Je me rappelle m’être dit que je n’oublierai pas l’ambiance nerveuse et chaleureuse de cette soirée parisienne : le trajet vers le quai de Loire, la traversée de la place, le passage sur le pont au-dessus de l’écluse, la discussion avec Amaury à propos du souvenir d’une soirée au cinéma qui avait changé son imaginaire quand il était tout petit. Je me souviens de ces récits de souvenirs, car cette soirée ferait peut-être partie elle-même de la collection des moments qui précèdent la transformation du cours des choses.
Je me suis dit qu’après cette soirée, une part d’insouciance disparaitrait peut-être, comment savoir ? De toute façon, l’insouciance disparaît peu à peu depuis des années en Europe. Je me rappelle m’être dit que mes deux fils étaient cette fois encore liés intimement à ce moment de veille de changement. Car c’est Raphaël qui m’avait parlé d’accueillir pendant quatre ou cinq jours un jeune africain, ivoirien ou malien, tout récemment arrivé en France, en attendant qu’il soit reconnu comme mineur isolé et pris en charge par l’Aide Sociale à l’Enfance. Le jeune dormait depuis quelques jours sur le canapé d’un de ses amis. Cela faisait des mois que je cherchais à faire quelque chose d’autre que de côtoyer chaque jour les personnes venues d’ailleurs, si lointaines et si proches, dans les squares de la Goutte d’Or, ou dans la queue devant le local de France Terre d’Asile. Le matin je passais chez le boulanger acheter quelques baguettes pour en donner aux petits groupes qui s’éveillaient, avec le sentiment pénible de me faire du bien à moi-même plus qu’à ces jeunes inconnus du trottoir.

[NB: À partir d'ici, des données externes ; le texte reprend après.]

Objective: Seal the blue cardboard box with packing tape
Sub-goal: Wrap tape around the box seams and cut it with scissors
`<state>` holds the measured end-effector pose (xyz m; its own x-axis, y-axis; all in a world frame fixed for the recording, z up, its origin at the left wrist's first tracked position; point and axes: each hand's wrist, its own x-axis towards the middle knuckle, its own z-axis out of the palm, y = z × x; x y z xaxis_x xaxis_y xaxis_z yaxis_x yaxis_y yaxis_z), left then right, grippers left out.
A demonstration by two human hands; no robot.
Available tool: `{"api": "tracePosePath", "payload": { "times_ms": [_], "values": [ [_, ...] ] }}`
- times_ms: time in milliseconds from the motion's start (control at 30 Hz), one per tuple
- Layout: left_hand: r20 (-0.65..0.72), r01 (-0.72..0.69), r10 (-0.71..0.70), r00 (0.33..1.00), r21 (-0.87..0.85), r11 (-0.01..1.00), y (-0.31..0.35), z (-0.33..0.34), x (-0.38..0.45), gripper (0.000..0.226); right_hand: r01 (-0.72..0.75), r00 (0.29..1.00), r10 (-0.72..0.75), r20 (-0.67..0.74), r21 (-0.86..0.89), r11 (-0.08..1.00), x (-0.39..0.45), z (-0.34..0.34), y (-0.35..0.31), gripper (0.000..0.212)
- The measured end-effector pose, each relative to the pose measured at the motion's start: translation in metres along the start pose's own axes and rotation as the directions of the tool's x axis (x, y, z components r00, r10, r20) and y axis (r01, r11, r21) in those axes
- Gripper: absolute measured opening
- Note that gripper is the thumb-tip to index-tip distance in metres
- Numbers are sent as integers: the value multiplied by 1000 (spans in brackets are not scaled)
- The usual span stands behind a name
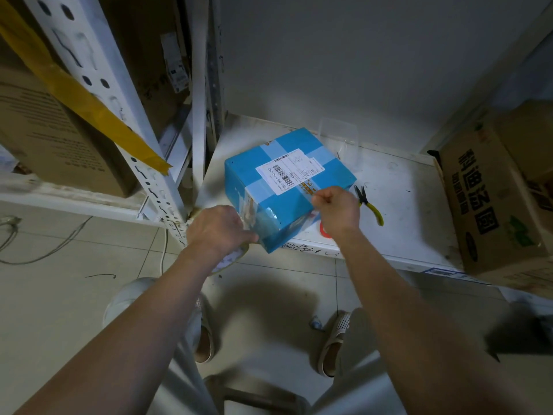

Le jour où Raphaël m’a parlé de son ami qui ne pouvait plus continuer d’héberger un jeune migrant de 16 ou 17 ans et que ce serait peut-être l’occasion pour moi de m’engager, je n’ai pas hésité et tout s’est passé en 24 heures. Rétrospectivement, c’était trop précipité : j’aurais dû me renseigner sur les différents réseaux d’hébergeurs bénévoles. Mais je ne le regretterai jamais : comment regretter la rencontre avec une personne remarquable, celle-ci et nulle autre ?
Ce soir-là, je pense que le principal changement dans ma vie sera l’entrée dans la sphère militante de ceux qui aident concrètement : je me représentais les transformations à venir comme une densification des amitiés, les liens, les apprentissages solidaires militants. Ce ne sera pas le cas. Le changement sera la rencontre avec Amara, un jeune ivoirien de 17 ans, et tout ce qui s’en suivra avec mes proches et avec ceux et celles qu’il prendra l’initiative lui-même de me faire rencontrer. Encore aujourd’hui, je peux compter sur les doigts d’une main les contacts avec les membres du réseau d’hébergement qui avait repéré et aidé Amara lorsqu’il s’était retrouvé à la rue, réseau que j’imaginai être la communauté dont je ferai partie. L’ouverture, les liens viendront de lui. Je ne veux pas détailler plus : nous faisons toutes et tous ce que nous pouvons. Les problèmes viennent des politiques inhumaines et pas de ceux qui aident.
Ce soir-là, il est convenu par téléphone qu’Amara restera 10 jours. J’ai quelques instructions : lui préparer un bon petit déjeuner le matin avant de le laisser partir en maraude, quelques règles de cohabitation, et un avertissement : il ne faut pas interroger ces jeunes sur leur voyage.